Start of Raw data
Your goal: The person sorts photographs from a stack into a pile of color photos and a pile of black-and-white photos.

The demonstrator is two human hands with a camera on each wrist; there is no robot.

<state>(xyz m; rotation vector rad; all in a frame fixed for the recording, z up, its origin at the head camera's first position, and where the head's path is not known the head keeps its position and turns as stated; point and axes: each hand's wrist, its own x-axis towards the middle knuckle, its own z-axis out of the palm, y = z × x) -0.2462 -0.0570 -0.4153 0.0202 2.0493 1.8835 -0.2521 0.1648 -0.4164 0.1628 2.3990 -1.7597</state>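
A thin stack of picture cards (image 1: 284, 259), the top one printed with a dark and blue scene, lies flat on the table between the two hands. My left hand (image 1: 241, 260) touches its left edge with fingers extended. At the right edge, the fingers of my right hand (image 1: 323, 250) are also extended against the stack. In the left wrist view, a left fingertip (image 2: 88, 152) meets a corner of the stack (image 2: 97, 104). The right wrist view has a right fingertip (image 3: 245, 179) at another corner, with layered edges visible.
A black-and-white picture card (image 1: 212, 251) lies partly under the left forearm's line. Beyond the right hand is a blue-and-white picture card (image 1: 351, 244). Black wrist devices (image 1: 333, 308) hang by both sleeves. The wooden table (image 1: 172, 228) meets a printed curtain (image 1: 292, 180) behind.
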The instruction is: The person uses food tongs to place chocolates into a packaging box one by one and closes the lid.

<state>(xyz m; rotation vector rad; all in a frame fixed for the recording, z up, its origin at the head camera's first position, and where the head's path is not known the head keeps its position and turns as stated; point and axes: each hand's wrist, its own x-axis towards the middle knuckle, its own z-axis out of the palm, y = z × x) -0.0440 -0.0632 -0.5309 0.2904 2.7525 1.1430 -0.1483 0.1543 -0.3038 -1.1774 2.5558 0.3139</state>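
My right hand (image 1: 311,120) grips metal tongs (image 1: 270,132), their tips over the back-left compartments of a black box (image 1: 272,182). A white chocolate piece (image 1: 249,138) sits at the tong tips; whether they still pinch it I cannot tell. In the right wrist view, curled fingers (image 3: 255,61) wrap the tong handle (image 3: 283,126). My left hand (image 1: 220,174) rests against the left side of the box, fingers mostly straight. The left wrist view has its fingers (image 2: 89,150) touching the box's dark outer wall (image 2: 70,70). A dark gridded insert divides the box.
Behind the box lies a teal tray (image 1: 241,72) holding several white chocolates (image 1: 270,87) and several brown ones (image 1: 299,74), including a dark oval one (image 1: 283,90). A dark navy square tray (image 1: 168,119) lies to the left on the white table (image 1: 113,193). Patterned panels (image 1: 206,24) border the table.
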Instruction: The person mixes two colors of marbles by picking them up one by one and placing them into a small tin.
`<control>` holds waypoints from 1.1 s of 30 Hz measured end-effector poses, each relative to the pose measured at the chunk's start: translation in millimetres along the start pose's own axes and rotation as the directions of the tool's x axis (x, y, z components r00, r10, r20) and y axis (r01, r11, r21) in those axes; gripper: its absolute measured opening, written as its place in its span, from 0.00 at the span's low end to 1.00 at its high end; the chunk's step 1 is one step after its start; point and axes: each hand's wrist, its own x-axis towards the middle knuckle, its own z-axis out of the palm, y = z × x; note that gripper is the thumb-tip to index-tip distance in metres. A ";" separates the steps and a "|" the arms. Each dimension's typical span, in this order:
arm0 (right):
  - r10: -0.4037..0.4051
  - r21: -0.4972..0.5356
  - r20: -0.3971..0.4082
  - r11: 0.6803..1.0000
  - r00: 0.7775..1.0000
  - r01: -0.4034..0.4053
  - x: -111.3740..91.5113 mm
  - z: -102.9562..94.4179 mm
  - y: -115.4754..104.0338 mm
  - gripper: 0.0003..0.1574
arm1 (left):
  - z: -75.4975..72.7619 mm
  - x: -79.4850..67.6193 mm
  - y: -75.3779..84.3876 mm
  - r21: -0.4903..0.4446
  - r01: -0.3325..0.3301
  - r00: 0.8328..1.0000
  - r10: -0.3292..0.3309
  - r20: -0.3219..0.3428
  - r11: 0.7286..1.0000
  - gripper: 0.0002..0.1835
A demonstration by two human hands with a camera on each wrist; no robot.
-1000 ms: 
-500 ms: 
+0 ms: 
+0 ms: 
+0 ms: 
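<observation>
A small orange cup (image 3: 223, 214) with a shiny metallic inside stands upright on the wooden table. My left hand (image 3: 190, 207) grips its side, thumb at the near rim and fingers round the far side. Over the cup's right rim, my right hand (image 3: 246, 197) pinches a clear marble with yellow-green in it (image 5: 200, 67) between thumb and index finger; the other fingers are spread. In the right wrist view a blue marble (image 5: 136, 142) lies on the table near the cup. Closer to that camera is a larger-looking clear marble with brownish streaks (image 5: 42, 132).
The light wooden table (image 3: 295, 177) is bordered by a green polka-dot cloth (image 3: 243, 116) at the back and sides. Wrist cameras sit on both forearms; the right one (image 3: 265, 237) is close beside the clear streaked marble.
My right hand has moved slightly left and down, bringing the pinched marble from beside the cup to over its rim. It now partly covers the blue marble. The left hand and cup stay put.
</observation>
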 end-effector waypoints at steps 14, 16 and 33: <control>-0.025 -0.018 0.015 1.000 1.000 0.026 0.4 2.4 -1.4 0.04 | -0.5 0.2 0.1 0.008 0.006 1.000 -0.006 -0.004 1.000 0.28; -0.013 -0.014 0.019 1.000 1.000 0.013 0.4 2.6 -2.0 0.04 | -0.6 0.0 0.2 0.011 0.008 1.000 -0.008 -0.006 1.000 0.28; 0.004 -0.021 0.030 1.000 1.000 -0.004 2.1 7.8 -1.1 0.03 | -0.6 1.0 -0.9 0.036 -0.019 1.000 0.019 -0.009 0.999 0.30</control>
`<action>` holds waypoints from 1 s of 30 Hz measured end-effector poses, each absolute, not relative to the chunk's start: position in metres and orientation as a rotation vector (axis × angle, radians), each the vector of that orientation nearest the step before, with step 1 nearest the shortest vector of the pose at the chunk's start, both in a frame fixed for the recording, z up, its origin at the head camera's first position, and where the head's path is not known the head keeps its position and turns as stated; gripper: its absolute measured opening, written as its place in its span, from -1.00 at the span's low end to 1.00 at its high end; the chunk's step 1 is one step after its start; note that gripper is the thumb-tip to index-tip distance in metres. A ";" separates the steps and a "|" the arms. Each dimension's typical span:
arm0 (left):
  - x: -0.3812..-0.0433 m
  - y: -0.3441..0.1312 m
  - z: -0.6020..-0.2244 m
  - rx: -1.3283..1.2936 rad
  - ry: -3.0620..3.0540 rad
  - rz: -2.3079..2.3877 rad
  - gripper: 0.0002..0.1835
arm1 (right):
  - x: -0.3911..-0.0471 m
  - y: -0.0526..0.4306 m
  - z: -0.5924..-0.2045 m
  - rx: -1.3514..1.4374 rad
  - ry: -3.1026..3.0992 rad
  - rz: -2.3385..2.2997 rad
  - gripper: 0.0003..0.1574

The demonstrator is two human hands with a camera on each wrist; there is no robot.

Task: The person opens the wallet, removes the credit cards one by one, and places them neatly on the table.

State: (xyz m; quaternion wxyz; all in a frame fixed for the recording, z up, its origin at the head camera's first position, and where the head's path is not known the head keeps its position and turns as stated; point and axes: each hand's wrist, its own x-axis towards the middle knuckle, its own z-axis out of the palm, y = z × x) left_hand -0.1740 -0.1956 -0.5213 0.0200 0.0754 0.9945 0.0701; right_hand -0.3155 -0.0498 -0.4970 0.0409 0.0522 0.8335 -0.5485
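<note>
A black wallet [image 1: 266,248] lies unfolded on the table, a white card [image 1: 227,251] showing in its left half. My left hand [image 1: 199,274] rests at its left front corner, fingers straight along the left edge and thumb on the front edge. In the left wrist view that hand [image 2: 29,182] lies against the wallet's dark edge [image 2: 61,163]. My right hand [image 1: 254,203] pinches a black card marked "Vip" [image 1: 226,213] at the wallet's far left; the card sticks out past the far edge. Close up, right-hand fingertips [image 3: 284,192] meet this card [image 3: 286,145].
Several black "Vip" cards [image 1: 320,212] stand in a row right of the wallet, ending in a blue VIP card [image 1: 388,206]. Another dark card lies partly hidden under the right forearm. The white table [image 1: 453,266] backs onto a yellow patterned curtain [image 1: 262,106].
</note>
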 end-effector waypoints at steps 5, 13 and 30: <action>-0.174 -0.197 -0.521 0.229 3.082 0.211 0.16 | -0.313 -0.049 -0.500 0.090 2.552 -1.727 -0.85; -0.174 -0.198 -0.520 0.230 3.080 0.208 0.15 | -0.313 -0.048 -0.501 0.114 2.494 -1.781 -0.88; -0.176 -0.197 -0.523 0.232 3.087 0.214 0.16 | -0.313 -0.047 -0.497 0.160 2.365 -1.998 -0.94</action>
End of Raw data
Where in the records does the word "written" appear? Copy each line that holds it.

`<control>` holds waypoints from 1.1 s of 30 Hz measured end-effector poses, each relative to the pose measured at the chunk's start: translation in millimetres along the start pose's own axes and rotation as the directions of the tool's x axis (x, y, z components r00, r10, r20) and y axis (r01, r11, r21) in those axes; gripper: its absolute measured opening, written as its place in its span, from 0.00 at the span's low end to 1.00 at its high end; the chunk's step 1 is one step after its start; point and axes: each hand's wrist, its own x-axis towards the middle knuckle, its own z-axis out of the palm, y = z × x; note that gripper is the thumb-tip to index-tip distance in metres. A ";" separates the steps and a "|" the arms. Each dimension's typical span, in this order:
`<action>` holds waypoints from 1 s of 30 Hz measured end-effector poses, each absolute, not relative to the chunk's start: position in metres and orientation as a rotation vector (axis × angle, radians), each the vector of that orientation nearest the step before, with step 1 nearest the shortest vector of the pose at the chunk's start, both in a frame fixed for the recording, z up, its origin at the head camera's first position, and where the head's path is not known the head keeps its position and turns as stated; gripper: its absolute measured opening, written as its place in its span, from -1.00 at the span's low end to 1.00 at its high end; the chunk's step 1 is one step after its start; note that gripper is the thumb-tip to index-tip distance in metres. A ";" separates the steps and a "|" the arms. Each dimension's typical span:

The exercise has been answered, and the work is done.